Lina Gervasi si è avvicinata al theremin quasi per caso, o meglio ‘per sfortuna’: diplomata in flauto traverso, musicista affermata, 4 anni fa ha sofferto di una grave intolleranza ai metalli pesanti che non le ha permesso di suonare il flauto per due anni. Ma la musica è ed è sempre stata la sua vita e non volendone fare a meno, ha cercato e studiato uno strumento che si suonasse senza contatto fisico, da questo la scelta del theremin. Ne ha comprato uno su internet senza avere idea di come suonarlo e poi ha dovuto inventare e studiare come ricavarne le note di una scala pentatonica. Donna sensibile e tenace, musicista appassionata e studiosa, è stata subito riconosciuta come una thereminista di particolare tecnica e bravura.  Di qui è nata la sua amicizia con Giovanni Sollima e quindi la sua composizione per theremin diretta in questi giorni da Muti, che durante le prove è stato estremamente prodigo di complimenti ed elogi nei confronti di Lina.

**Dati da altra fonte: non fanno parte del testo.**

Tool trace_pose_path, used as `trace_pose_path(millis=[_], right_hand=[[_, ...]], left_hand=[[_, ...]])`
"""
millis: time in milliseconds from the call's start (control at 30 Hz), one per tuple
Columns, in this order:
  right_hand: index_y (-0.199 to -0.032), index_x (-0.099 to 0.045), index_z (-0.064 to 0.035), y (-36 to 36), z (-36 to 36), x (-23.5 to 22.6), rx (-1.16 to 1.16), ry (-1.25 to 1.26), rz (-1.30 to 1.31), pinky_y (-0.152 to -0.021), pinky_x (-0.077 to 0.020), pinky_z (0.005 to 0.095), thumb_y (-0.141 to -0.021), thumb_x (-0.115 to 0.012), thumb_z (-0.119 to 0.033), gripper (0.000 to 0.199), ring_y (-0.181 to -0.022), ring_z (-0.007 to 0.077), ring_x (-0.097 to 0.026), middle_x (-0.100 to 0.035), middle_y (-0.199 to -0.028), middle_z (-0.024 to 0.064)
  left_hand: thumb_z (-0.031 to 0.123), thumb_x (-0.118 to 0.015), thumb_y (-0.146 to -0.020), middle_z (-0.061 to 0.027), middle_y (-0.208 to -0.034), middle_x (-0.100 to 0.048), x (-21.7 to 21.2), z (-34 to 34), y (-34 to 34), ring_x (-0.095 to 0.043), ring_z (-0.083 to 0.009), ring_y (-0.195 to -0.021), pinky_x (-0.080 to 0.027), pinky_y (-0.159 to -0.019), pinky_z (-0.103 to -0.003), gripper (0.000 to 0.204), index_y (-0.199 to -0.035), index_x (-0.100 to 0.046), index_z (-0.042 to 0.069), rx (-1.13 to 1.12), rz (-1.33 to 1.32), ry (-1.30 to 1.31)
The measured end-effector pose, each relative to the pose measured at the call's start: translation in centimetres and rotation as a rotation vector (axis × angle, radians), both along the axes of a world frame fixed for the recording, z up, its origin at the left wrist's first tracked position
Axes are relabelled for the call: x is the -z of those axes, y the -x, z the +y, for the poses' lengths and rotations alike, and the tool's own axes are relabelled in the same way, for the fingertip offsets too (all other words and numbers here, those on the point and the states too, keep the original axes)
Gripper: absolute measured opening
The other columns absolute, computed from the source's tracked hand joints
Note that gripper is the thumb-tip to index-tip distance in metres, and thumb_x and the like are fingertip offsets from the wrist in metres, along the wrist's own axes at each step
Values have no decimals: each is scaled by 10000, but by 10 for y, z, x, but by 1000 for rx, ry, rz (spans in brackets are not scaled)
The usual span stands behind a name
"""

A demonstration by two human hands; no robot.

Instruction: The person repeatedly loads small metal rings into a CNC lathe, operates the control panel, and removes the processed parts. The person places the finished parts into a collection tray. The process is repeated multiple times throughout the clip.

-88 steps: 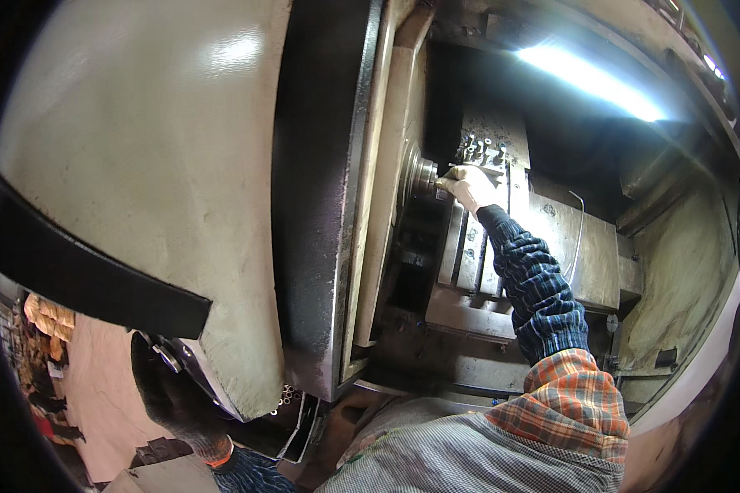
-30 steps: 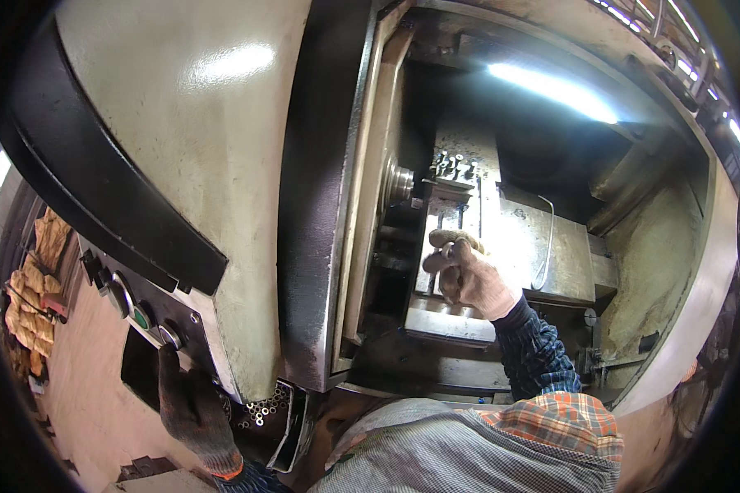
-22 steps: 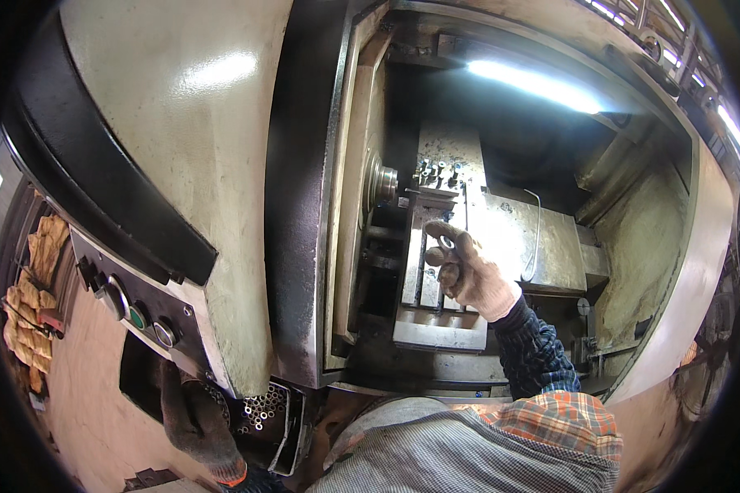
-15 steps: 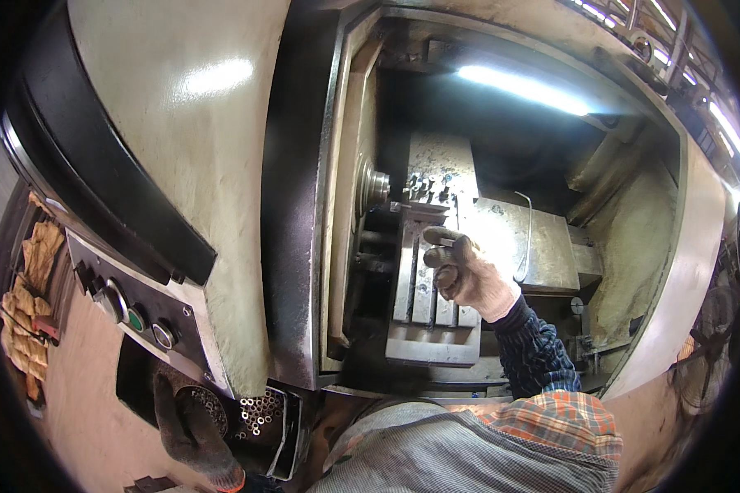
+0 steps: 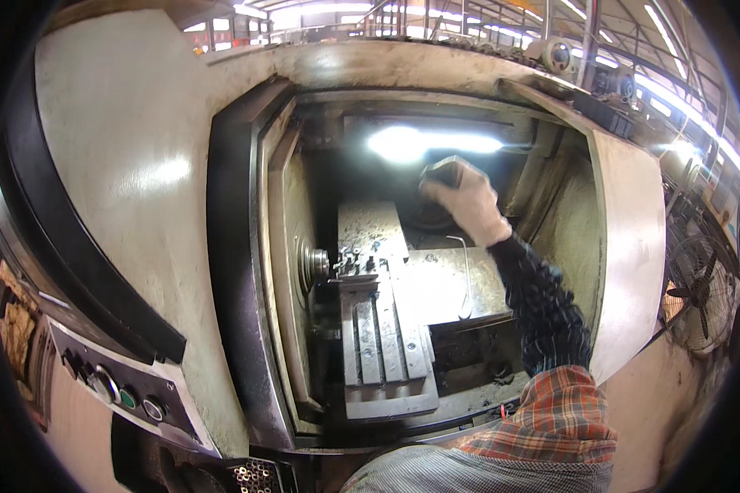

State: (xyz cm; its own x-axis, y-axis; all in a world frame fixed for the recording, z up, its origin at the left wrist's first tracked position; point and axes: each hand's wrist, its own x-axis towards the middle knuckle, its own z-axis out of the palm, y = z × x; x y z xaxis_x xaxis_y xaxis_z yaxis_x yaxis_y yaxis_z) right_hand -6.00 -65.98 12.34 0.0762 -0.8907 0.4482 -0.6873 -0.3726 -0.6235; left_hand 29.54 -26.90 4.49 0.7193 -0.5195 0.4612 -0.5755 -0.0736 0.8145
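My right hand (image 5: 469, 201), in a pale work glove with dark fingertips, is raised inside the machine, in front of the lamp. Its fingers and thumb curl toward each other; whatever may be between them is too small or blurred to make out. Below and left of it are a round metal spindle nose (image 5: 316, 262) and a slotted metal table (image 5: 386, 345) with small tool holders (image 5: 362, 261) clamped at its far end. At the lower left, my left hand (image 5: 170, 470), dark-gloved, is barely visible in a shadowed tray beside small metal rings (image 5: 255, 475). Its fingers are hidden.
A bent thin pipe (image 5: 467, 283) stands over the bright metal cover right of the table. The lamp (image 5: 469, 144) glows at the back. A control panel (image 5: 127, 398) with knobs and a green button sits left. A caged fan (image 5: 699, 292) stands outside, right.
My right hand has risen from over the slotted table toward the lamp. The view has tilted up, so the table sits lower left and the ring tray has slid toward the lower edge.
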Motion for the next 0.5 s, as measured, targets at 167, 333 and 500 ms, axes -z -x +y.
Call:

Lo scorso dicembre, dopo un raffinato progetto sulle colonne sonore, Musica Lavica Records ha pubblicato il primo album di inediti della Gervasi, scritto interamente da lei, Beyond the Mirror. Il progetto Beyond the Mirror nasce da una lettera-fiume scritta alla nonna appena scomparsa, ed è diventato prima la ‘trama’ dell’album di inediti, poi un romanzo pubblicato da Algra ed. a maggio e presentato a Montecatini nella rassegna “Acqua in bocca ma non troppo” (in quella occasione Lina ha conosciuto Andrea Bocelli che l’ha invitata a suonare con lui), poi un graphic novel, presentato in anteprima a Roma a Sconfinamenti e a Catania all’Etna Comics e che verrà pubblicato a fine estate da Alma ed.

Protagonista di Beyond the Mirror è David: un adolescente che intraprende un viaggio misterioso e fantastico oltre lo specchio, attraversando mondi paralleli alla scoperta del proprio Io. È il viaggio che ognuno di noi compie nella propria vita, un percorso difficile e meraviglioso, ricco di incontri felici e dolorosi, di luoghi festosi e bui, raccontato magicamente nel disco attraverso il suono suggestivo del theremin. L’album vanta preziose collaborazioni: Claudio Simonetti dei Goblin, Fabrizio Bosso e Giovanni Sollima, oltre al produttore e chitarrista Denis Marino. Lo Specchio è la metafora che sottende l’intero album: riflette ogni dettaglio della realtà, anche ciò che preferiremmo non vedere, e va oltre l’apparenza; è il varco che è necessario attraversare per confrontarci con ogni piega del nostro spirito, è la chiave che consente l’accesso una dimensione onirica dell’“Io” ed è quindi il simbolo della musica stessa.

Insomma Lina e il suo theremin sono una magia da non perdere!